PROBLEM:
The material below is to be copied exactly from the line with "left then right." up to and including the line with "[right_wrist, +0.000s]", with nothing else kept and no pictures.
--- DATASET SECTION Enclosed Below ---
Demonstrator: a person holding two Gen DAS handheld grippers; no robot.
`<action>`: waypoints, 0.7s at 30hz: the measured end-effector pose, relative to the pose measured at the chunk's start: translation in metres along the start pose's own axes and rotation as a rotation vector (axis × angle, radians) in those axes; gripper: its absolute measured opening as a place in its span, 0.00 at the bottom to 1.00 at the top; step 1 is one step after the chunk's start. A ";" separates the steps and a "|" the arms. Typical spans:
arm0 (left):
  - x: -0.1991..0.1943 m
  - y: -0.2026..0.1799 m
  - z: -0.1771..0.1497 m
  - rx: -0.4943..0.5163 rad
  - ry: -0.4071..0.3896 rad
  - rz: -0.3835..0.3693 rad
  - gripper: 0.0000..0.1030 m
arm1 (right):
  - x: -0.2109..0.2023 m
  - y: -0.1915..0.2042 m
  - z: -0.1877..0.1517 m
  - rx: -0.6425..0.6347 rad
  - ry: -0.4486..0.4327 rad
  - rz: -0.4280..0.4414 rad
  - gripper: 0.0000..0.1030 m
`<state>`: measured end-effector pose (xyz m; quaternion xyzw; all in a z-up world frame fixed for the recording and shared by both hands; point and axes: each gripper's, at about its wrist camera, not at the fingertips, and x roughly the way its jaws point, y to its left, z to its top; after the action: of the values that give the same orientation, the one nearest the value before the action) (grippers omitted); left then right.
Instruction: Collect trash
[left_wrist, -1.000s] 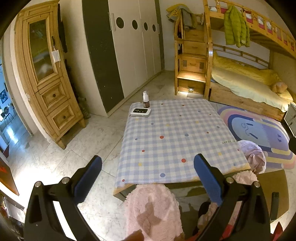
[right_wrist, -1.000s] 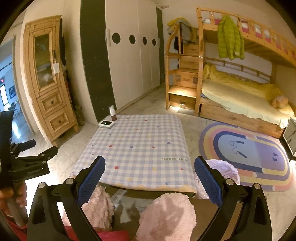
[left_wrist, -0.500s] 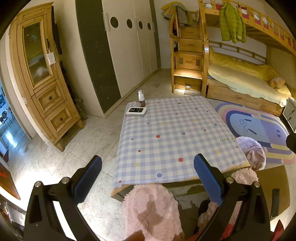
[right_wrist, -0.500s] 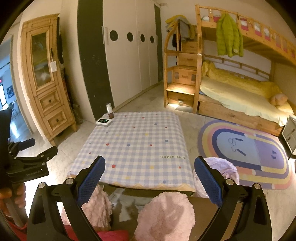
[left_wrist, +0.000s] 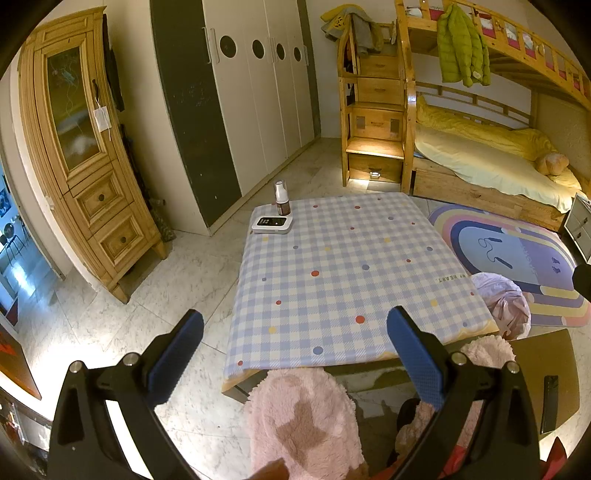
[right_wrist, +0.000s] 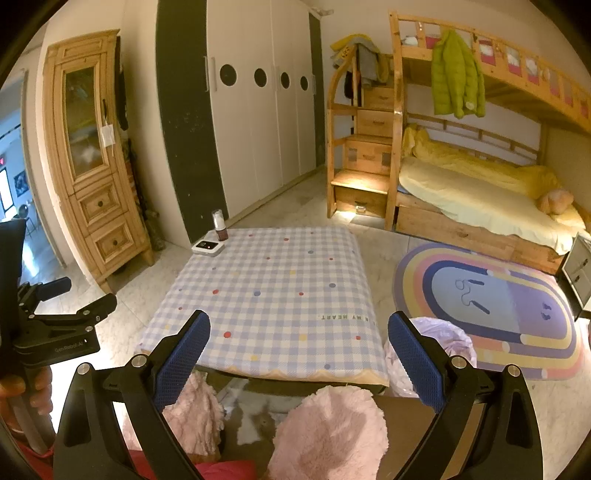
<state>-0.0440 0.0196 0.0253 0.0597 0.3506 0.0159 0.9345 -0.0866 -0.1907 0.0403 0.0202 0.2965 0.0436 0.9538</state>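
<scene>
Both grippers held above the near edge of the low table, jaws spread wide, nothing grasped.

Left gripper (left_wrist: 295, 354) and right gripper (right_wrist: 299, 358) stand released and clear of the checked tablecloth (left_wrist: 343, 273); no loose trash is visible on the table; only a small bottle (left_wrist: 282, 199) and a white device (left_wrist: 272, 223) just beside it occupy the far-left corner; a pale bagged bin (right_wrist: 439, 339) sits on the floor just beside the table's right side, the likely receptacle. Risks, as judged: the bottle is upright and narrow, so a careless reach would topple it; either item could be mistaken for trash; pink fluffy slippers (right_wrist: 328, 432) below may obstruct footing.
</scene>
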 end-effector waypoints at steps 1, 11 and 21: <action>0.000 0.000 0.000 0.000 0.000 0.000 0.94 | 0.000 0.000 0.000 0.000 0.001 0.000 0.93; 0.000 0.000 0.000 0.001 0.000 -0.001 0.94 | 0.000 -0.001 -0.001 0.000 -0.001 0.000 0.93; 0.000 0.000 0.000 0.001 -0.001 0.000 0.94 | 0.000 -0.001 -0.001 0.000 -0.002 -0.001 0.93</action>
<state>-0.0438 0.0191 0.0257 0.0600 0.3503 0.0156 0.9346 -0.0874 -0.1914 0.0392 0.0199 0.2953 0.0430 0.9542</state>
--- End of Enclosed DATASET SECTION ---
ANSWER TO THIS TASK:
`<state>`: measured end-effector pose (xyz m; quaternion xyzw; all in a z-up world frame fixed for the recording and shared by both hands; point and axes: each gripper's, at about its wrist camera, not at the fingertips, and x roughly the way its jaws point, y to its left, z to its top; after the action: of the values that give the same orientation, the one nearest the value before the action) (grippers omitted); left then right.
Instruction: Collect trash
[left_wrist, -1.000s] 
[right_wrist, -1.000s] 
[left_wrist, -0.500s] 
[right_wrist, -0.500s] 
[left_wrist, +0.000s] 
[right_wrist, +0.000s] 

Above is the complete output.